Ubiquitination of the FANCD2-FANCI (D2-I) complex by a multi-subunit ubiquitin E3 ligase, the FA core complex, is a key step of the FA pathway. D2-I ubiquitination initiates ICL repair by recruiting endonucleases to remove the DNA lesion, which is subsequently repaired via homologous recombination and trans-lesion synthesis. Due to its immense importance in the FA pathway, D2-I ubiquitination has been thoroughly studied using genetic, cellular, biochemical, and structural tools.

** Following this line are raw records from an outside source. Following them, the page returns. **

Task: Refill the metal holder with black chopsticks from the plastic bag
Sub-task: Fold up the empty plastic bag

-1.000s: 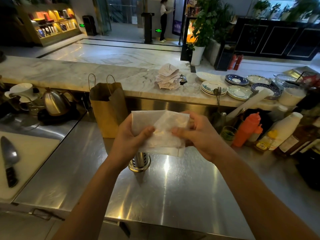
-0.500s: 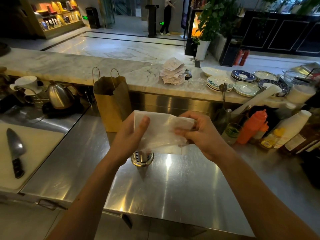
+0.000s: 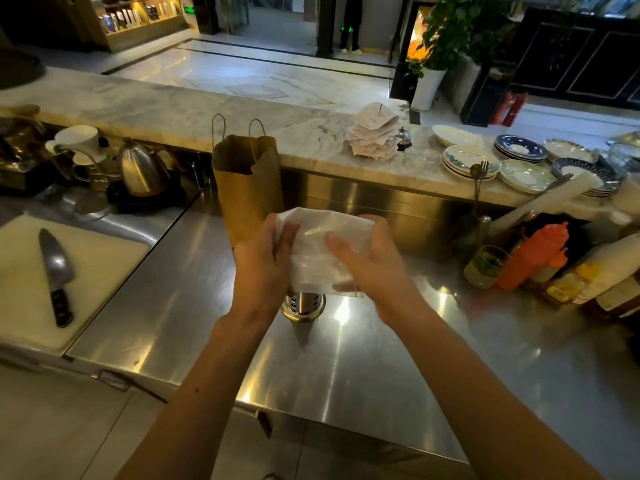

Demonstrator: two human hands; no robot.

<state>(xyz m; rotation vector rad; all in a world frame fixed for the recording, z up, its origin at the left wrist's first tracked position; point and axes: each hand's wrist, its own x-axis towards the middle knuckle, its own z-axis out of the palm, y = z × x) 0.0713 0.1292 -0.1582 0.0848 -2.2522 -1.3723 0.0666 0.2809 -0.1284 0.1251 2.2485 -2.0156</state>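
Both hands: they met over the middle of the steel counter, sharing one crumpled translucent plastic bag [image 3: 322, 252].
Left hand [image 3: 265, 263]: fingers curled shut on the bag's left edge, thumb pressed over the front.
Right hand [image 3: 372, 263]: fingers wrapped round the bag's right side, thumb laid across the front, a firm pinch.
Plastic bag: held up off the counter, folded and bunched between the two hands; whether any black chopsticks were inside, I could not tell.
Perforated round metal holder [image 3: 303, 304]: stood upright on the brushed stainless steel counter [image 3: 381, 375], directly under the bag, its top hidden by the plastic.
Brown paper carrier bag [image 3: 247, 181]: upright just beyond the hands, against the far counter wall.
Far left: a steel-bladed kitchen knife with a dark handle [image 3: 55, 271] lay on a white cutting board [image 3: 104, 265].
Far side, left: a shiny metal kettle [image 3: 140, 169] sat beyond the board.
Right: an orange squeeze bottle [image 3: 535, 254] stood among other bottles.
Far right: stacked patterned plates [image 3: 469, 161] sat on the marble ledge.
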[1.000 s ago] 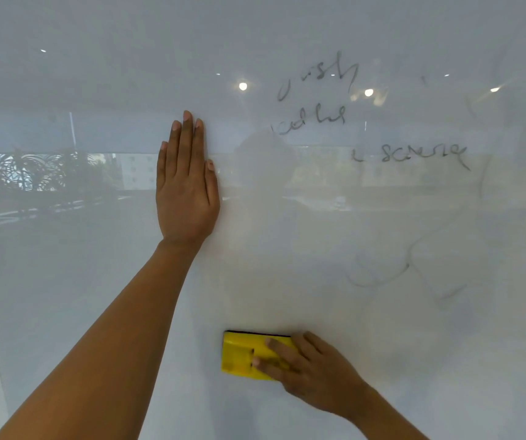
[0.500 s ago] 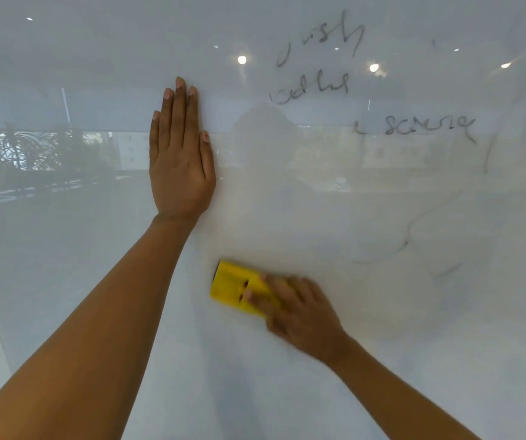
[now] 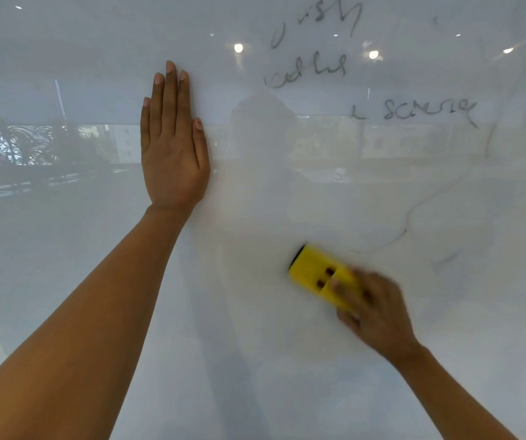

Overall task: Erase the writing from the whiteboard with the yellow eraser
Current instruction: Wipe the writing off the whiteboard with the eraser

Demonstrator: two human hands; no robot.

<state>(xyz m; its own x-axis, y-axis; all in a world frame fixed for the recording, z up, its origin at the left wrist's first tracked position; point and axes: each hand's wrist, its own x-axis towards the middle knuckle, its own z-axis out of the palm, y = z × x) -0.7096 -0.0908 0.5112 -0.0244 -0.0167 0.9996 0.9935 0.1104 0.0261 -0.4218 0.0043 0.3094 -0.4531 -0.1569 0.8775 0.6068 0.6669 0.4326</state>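
The right hand [image 3: 374,312] has its grip clamped on the yellow eraser [image 3: 320,276], pressed tilted against the whiteboard [image 3: 64,281] — below the handwriting [image 3: 427,109] and well apart from it. The left hand [image 3: 172,147] lies flat on the board, fingers together and outstretched, holding nothing — up and left of the eraser.

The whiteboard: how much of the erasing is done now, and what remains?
Done: the whiteboard reads clean at lower left. In hand: the right hand presses the yellow eraser at mid-board; the left hand lies flat. Left: three handwritten lines at upper right, and faint curved strokes beside the eraser.
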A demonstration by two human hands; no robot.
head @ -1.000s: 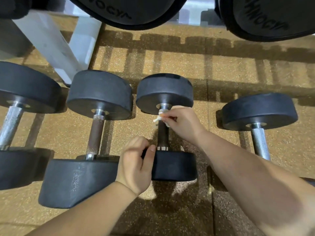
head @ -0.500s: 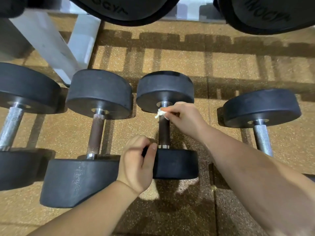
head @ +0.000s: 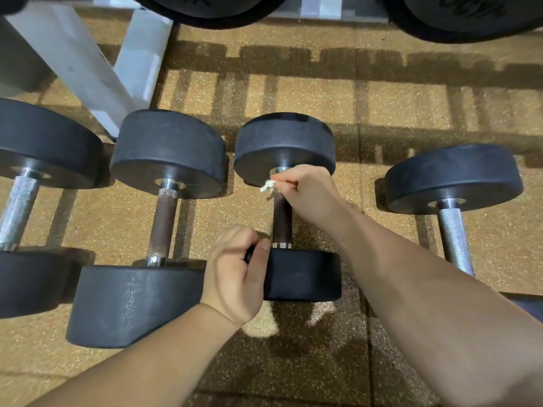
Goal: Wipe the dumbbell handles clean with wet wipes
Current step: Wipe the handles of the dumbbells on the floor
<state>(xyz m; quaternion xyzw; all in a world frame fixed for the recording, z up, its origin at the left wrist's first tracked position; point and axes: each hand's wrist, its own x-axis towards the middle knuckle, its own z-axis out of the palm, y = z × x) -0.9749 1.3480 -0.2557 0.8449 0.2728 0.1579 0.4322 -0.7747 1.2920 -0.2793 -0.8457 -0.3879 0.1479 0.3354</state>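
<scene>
right hand (head: 302, 189) has crept up since the earlier frames, carrying the wet wipe (head: 266, 186) from mid-bar to the far end of the handle (head: 282, 221), just under the far head, upper centre of frame. judgement: this stroke is at its limit; the bare near stretch may still need a pass.

left to right:
- far-left dumbbell (head: 17, 207), silver bar, no hand on it.
- second dumbbell (head: 161, 224), brown bar, no hand on it.
- left hand (head: 235, 274), centre frame: fingers curled round the edge of the near head (head: 305, 274), thumb laid along its top, steadying it.
- right hand: fingers bunched, pinching the crumpled wipe against the bar; a white tuft sticks out to the left.
- right-side dumbbell (head: 452, 230), silver bar, well apart.

containers: none in view; no wipe pack shows.
</scene>
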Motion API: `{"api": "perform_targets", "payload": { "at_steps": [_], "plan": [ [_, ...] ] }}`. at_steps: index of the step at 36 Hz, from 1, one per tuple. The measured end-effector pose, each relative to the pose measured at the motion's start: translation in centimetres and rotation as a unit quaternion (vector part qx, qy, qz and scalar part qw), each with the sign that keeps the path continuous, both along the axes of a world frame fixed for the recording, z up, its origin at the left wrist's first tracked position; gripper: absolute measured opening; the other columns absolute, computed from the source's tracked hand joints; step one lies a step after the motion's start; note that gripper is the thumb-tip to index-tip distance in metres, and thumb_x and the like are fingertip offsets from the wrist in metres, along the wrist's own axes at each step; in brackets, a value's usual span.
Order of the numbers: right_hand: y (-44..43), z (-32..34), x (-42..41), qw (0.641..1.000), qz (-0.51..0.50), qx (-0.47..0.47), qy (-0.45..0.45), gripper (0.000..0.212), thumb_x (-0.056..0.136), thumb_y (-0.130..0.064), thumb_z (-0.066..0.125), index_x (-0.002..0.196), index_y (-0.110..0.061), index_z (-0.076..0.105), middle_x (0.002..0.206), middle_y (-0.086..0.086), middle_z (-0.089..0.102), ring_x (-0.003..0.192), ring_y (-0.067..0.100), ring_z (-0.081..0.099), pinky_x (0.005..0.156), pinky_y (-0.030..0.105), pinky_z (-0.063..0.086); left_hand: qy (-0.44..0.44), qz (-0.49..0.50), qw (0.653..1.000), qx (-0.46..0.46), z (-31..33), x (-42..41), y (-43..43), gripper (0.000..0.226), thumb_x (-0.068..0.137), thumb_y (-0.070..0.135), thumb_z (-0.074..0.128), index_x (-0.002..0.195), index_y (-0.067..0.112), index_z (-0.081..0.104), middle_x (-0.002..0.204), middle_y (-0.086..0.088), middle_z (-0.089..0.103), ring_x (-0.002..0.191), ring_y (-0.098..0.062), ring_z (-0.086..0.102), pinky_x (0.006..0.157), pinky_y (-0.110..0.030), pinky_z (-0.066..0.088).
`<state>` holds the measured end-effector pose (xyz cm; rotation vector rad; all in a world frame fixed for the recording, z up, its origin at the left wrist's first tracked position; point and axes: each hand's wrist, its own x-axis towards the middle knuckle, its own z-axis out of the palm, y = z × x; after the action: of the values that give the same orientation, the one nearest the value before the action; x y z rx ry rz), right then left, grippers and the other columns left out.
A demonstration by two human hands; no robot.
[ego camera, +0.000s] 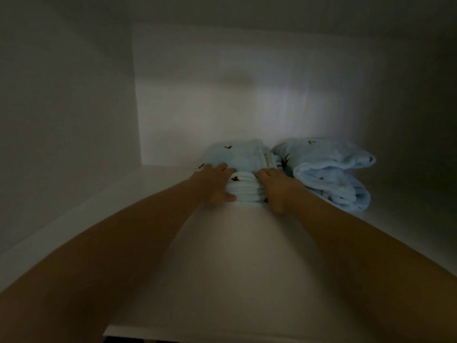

FANCI phosphorylation by the ATR DNA damage kinase stimulates D2-I ubiquitination in cells, which enables timely and coordinated FA pathway activation to ensure DNA repair fidelity. In this dissertation, I investigated the mechanism of this process by employing a triple-phosphomimetic FANCI. First, I confirmed the stimulatory effect of phosphomimetic FANCI on D2-I ubiquitination through in vitro ubiquitination assays using purified proteins. To elucidate the structural basis of this stimulation, I visualized different states of phosphomimetic D2-I using cryo-electron microscopy (cryo-EM). This revealed that phosphomimetic D2-I securely closes around double stranded DNA. Upon closure, target ubiquitination sites on D2-I become accessible, explaining how FANCI phosphorylation promotes D2-I ubiquitination. I further explored how phosphomimetic mutations affected biophysical properties and dynamics of the D2-I complex. Strikingly, while phosphomimetic mutations did not significantly alter DNA binding, in vitro ubiquitination assays suggested that phosphomimetic D2-I closes more readily in solution even in the absence of DNA. This is not due to increased binding of the phosphomimetic D2-I to the FA core complex. Instead, using quantitative crosslinking mass spectrometry, I discovered that phosphomimetic mutations locally alter the D2-I dimerization interface to prime the complex for closure. Thus, phosphomimetic mutations shift the conformational equilibrium of D2-I towards a closed state. Moreover, I observed that in the presence of DNA, phosphomimetic and wild-type D2-I exist in both open and closed states, however phosphomimetic D2-I has a higher preference for the closed conformation.
Overall, the work presented in this thesis provides mechanistic insight into how an interplay between DNA binding and FANCI phosphorylation by the ATR kinase alters the conformational dynamics of the D2-I complex, promoting its closure and ubiquitination to activate the FA pathway.